## INSTRUCTIONS FOR THE TASK
In the listing below, locate the lines that hold the string "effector". Copy those lines.

MATERIAL FOR THE TASK START

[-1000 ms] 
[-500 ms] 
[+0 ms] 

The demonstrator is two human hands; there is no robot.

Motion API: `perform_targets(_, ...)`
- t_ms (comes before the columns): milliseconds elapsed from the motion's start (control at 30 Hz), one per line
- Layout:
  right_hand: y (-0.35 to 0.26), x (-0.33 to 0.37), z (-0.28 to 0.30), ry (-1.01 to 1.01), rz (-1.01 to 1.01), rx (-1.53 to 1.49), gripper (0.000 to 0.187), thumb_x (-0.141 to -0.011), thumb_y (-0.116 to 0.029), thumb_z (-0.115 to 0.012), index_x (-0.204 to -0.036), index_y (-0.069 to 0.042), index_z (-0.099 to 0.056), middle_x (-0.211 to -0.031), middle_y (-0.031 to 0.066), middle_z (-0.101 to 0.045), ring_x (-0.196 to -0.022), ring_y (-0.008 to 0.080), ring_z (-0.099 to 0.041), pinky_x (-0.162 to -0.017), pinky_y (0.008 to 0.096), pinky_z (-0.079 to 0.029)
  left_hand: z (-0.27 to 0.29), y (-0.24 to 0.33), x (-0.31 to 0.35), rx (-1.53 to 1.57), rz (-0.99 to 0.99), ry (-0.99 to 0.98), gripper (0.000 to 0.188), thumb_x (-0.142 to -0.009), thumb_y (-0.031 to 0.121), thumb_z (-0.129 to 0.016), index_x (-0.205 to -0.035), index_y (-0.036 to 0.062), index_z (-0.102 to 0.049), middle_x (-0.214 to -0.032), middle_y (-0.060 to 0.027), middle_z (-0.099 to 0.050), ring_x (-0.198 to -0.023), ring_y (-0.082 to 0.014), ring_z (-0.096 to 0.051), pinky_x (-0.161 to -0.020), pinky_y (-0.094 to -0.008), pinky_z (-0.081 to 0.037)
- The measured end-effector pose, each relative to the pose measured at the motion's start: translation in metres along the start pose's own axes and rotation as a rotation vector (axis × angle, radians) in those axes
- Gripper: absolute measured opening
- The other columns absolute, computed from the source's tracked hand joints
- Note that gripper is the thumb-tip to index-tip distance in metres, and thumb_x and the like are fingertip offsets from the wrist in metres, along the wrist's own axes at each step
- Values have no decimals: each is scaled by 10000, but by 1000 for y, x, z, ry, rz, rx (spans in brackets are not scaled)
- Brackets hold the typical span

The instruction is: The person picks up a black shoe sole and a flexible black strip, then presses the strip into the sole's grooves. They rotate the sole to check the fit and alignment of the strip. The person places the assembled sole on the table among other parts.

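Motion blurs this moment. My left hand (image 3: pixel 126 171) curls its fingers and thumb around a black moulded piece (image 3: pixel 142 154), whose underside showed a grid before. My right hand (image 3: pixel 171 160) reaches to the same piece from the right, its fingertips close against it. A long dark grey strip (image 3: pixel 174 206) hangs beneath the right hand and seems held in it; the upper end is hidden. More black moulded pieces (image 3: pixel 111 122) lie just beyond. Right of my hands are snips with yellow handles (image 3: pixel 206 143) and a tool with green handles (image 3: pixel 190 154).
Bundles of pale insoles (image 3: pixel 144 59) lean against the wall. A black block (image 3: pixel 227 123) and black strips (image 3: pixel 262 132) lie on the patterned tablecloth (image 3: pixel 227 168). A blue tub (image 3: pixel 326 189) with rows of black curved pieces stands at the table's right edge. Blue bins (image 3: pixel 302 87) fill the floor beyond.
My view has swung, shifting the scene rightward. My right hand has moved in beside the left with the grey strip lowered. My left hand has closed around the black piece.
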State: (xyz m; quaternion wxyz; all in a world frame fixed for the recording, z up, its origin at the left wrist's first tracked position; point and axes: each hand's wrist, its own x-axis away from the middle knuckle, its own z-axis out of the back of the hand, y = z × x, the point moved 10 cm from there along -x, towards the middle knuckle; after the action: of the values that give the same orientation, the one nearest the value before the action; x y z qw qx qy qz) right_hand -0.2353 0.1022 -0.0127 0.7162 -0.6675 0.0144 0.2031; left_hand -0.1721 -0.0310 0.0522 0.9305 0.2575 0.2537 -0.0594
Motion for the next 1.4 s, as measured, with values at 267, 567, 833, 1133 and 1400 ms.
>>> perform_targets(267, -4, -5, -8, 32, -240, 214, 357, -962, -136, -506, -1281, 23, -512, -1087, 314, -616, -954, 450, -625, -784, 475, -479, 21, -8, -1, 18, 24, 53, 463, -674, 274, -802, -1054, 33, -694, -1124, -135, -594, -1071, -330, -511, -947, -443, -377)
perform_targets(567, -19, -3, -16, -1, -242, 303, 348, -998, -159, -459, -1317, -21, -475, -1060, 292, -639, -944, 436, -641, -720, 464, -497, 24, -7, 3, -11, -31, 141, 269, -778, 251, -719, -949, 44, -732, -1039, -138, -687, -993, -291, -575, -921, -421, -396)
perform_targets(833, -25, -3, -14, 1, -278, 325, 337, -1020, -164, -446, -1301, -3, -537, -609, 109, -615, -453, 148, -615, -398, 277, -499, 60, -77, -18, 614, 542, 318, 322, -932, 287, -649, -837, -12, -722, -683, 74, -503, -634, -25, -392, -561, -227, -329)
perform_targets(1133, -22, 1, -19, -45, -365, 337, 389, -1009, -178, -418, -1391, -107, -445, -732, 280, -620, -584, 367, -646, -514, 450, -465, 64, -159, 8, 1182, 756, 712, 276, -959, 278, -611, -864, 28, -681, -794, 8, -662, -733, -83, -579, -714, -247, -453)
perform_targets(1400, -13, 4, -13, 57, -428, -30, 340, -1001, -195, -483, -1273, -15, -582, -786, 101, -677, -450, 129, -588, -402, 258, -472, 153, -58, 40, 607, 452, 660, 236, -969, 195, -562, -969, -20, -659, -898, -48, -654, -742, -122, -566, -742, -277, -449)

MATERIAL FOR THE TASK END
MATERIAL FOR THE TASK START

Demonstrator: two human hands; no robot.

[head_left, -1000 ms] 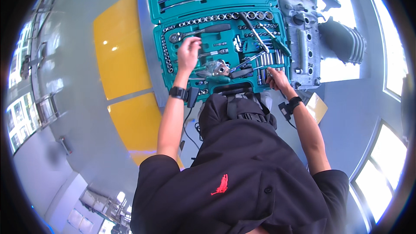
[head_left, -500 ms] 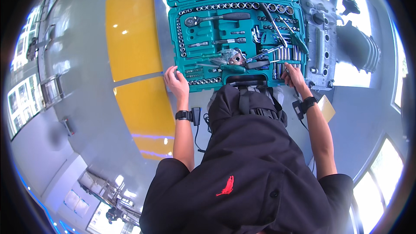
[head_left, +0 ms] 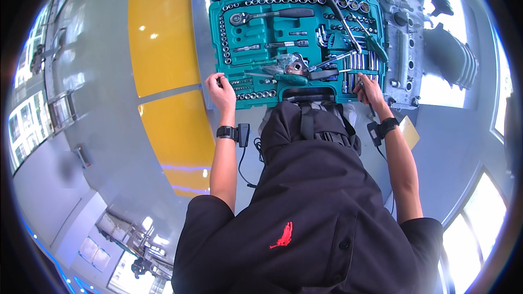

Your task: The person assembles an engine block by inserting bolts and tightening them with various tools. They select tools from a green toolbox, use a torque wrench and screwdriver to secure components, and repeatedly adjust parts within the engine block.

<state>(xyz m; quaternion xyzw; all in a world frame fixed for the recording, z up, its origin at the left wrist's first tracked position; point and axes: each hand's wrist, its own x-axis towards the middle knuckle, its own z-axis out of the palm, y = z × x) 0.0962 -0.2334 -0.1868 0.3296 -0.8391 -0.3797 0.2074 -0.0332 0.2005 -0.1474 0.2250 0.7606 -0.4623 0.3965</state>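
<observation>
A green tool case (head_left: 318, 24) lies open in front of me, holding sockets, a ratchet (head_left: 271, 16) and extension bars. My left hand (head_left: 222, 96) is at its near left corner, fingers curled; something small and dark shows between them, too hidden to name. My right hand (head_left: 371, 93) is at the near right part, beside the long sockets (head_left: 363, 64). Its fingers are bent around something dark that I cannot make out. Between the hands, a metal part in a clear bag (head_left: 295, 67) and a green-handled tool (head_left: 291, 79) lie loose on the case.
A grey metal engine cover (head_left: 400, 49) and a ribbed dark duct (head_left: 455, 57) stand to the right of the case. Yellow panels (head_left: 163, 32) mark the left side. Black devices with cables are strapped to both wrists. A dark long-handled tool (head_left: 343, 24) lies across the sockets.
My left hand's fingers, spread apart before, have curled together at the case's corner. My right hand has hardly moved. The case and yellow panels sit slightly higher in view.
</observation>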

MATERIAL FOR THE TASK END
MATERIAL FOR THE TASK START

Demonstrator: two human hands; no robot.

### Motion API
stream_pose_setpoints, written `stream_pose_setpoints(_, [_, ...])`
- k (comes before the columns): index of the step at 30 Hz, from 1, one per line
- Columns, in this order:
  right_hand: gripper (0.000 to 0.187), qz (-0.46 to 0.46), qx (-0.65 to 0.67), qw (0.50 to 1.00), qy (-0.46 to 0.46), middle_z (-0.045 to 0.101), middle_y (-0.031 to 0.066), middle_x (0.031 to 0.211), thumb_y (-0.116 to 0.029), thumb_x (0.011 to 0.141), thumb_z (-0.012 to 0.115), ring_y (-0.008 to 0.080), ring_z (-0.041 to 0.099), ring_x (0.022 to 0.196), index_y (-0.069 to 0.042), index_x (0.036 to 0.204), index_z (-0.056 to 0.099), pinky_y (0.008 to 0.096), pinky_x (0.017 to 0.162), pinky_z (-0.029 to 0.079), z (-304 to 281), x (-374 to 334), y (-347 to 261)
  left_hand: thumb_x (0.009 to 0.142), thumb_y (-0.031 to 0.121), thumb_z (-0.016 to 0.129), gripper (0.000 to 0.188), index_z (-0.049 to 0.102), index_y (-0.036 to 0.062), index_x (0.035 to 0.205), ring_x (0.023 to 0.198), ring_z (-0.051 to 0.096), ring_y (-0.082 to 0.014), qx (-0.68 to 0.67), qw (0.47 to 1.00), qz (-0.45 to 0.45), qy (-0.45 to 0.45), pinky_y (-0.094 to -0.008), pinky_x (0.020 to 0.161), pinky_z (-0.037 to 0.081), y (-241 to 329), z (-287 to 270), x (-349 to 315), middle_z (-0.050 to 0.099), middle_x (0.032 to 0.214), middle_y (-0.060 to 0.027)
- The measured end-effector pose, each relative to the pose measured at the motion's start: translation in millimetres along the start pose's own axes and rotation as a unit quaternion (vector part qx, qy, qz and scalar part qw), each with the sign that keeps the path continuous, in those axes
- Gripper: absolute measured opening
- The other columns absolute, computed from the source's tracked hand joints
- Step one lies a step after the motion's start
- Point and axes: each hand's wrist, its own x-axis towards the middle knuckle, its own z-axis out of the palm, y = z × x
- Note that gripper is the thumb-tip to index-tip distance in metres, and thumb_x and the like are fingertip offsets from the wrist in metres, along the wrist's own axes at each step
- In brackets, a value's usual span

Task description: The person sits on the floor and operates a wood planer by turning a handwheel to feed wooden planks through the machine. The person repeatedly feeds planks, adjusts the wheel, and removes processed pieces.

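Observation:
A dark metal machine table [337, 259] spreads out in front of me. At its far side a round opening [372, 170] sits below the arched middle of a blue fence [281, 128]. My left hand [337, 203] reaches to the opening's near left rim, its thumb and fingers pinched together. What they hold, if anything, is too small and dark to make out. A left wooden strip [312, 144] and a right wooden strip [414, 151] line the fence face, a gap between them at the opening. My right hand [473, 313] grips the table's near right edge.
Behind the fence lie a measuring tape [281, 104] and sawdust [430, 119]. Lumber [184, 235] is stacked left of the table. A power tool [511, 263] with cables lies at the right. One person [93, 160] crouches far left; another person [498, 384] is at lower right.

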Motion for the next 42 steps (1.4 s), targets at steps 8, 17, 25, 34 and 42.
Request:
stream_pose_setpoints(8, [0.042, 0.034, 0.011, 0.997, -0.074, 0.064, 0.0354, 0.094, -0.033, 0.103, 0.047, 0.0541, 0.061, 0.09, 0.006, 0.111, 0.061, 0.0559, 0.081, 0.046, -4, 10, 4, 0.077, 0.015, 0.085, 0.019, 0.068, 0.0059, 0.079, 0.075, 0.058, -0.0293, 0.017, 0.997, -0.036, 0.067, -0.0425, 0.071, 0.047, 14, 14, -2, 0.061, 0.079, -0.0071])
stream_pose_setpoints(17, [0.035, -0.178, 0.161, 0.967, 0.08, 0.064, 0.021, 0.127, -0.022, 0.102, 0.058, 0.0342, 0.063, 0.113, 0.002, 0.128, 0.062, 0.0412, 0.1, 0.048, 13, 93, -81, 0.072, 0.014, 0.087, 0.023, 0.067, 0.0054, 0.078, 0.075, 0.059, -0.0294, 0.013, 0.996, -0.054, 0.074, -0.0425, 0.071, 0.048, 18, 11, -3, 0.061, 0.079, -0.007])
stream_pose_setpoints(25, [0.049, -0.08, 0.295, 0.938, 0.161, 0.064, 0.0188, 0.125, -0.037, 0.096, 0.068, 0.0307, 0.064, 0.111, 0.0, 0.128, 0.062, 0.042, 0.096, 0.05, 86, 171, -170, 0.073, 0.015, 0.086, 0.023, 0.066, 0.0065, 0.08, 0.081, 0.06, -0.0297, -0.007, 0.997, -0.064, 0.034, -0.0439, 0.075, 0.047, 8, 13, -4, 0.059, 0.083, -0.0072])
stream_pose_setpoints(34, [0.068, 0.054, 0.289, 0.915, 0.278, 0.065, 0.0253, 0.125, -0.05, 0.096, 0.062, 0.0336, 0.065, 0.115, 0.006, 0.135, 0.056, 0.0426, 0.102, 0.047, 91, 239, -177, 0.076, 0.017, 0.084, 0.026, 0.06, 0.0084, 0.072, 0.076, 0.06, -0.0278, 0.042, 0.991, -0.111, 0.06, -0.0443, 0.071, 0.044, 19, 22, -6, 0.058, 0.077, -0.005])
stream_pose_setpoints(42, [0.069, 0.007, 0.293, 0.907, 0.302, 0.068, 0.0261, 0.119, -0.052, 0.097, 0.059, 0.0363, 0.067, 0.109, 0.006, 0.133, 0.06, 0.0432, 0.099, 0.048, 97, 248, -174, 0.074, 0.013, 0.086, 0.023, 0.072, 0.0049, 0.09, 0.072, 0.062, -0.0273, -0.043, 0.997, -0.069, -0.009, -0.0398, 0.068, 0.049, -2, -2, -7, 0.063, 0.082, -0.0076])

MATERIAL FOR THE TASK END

## THE ANSWER
- The measured end-effector pose, each relative to the pose measured at the motion's start: translation in metres along the start pose's own axes and rotation as a rotation vector (axis × angle, radians) in those axes
- The measured end-effector pose, each relative to the pose measured at the motion's start: translation in millimetres along the start pose's own axes and rotation as a unit quaternion (vector part qx, qy, qz and scalar part qw), each with the sign that keeps the path continuous, in those axes

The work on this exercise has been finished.